- **Directions for this task**:
Print the first line of the material below and each line after it, exactly as written, ending with the line that contains "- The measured".

- **Information supplied**:
———

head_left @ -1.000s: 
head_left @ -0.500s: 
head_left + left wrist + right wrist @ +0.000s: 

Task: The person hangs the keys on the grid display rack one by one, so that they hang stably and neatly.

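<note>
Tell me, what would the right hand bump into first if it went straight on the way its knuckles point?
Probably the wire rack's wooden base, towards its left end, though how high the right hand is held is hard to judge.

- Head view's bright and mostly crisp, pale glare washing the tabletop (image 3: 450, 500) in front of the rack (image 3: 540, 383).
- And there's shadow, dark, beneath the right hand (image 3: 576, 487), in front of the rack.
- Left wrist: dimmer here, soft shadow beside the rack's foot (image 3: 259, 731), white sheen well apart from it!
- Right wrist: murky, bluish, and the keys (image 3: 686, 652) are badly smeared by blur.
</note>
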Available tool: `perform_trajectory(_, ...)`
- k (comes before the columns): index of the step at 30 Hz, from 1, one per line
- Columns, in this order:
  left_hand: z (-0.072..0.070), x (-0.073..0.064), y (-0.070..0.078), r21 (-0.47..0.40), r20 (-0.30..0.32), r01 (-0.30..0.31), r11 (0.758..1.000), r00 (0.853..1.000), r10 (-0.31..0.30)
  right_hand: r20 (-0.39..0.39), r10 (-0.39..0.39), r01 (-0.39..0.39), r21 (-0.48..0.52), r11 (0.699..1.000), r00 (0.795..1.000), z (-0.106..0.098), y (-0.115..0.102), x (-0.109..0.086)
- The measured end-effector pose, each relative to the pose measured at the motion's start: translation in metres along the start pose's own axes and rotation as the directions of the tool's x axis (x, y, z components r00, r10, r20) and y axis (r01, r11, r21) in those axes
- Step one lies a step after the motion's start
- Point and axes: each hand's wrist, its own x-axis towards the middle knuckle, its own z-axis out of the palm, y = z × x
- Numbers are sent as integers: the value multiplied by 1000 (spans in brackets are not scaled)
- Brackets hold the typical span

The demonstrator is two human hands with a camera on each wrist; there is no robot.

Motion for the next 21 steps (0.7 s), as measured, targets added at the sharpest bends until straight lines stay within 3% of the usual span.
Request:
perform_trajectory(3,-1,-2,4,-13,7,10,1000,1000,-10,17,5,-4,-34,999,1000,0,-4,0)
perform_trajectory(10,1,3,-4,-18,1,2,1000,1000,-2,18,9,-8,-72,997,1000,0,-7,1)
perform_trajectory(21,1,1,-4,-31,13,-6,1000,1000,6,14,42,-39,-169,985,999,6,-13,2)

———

- **Your response**:
head_left @ -1.000s: 
head_left @ -0.500s: 
head_left + left wrist + right wrist @ +0.000s: 

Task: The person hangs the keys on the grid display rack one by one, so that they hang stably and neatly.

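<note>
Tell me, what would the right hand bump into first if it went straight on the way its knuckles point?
Probably the wire rack's wooden base, towards its left end, though how high the right hand is held is hard to judge.

- Head view's bright and mostly crisp, pale glare washing the tabletop (image 3: 450, 500) in front of the rack (image 3: 540, 383).
- And there's shadow, dark, beneath the right hand (image 3: 576, 487), in front of the rack.
- Left wrist: dimmer here, soft shadow beside the rack's foot (image 3: 259, 731), white sheen well apart from it!
- Right wrist: murky, bluish, and the keys (image 3: 686, 652) are badly smeared by blur.
</note>
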Available tool: `perform_trajectory(_, ...)`
- k (comes before the columns): index of the step at 30 Hz, from 1, one per line
- Columns, in this order:
  left_hand: z (-0.072..0.070), x (-0.073..0.064), y (-0.070..0.078), r21 (-0.47..0.40), r20 (-0.30..0.32), r01 (-0.30..0.31), r11 (0.758..1.000), r00 (0.853..1.000), r10 (-0.31..0.30)
  right_hand: r20 (-0.39..0.39), r10 (-0.39..0.39), r01 (-0.39..0.39), r21 (-0.48..0.52), r11 (0.699..1.000), r00 (0.795..1.000), z (-0.106..0.098), y (-0.115..0.102), x (-0.109..0.086)
- The measured end-effector pose, each relative to the pose measured at the motion's start: translation in metres along the start pose's own axes and rotation as the directions of the tool's x axis (x, y, z components r00, r10, r20) and y axis (r01, r11, r21) in those axes

The exercise has been completed in full.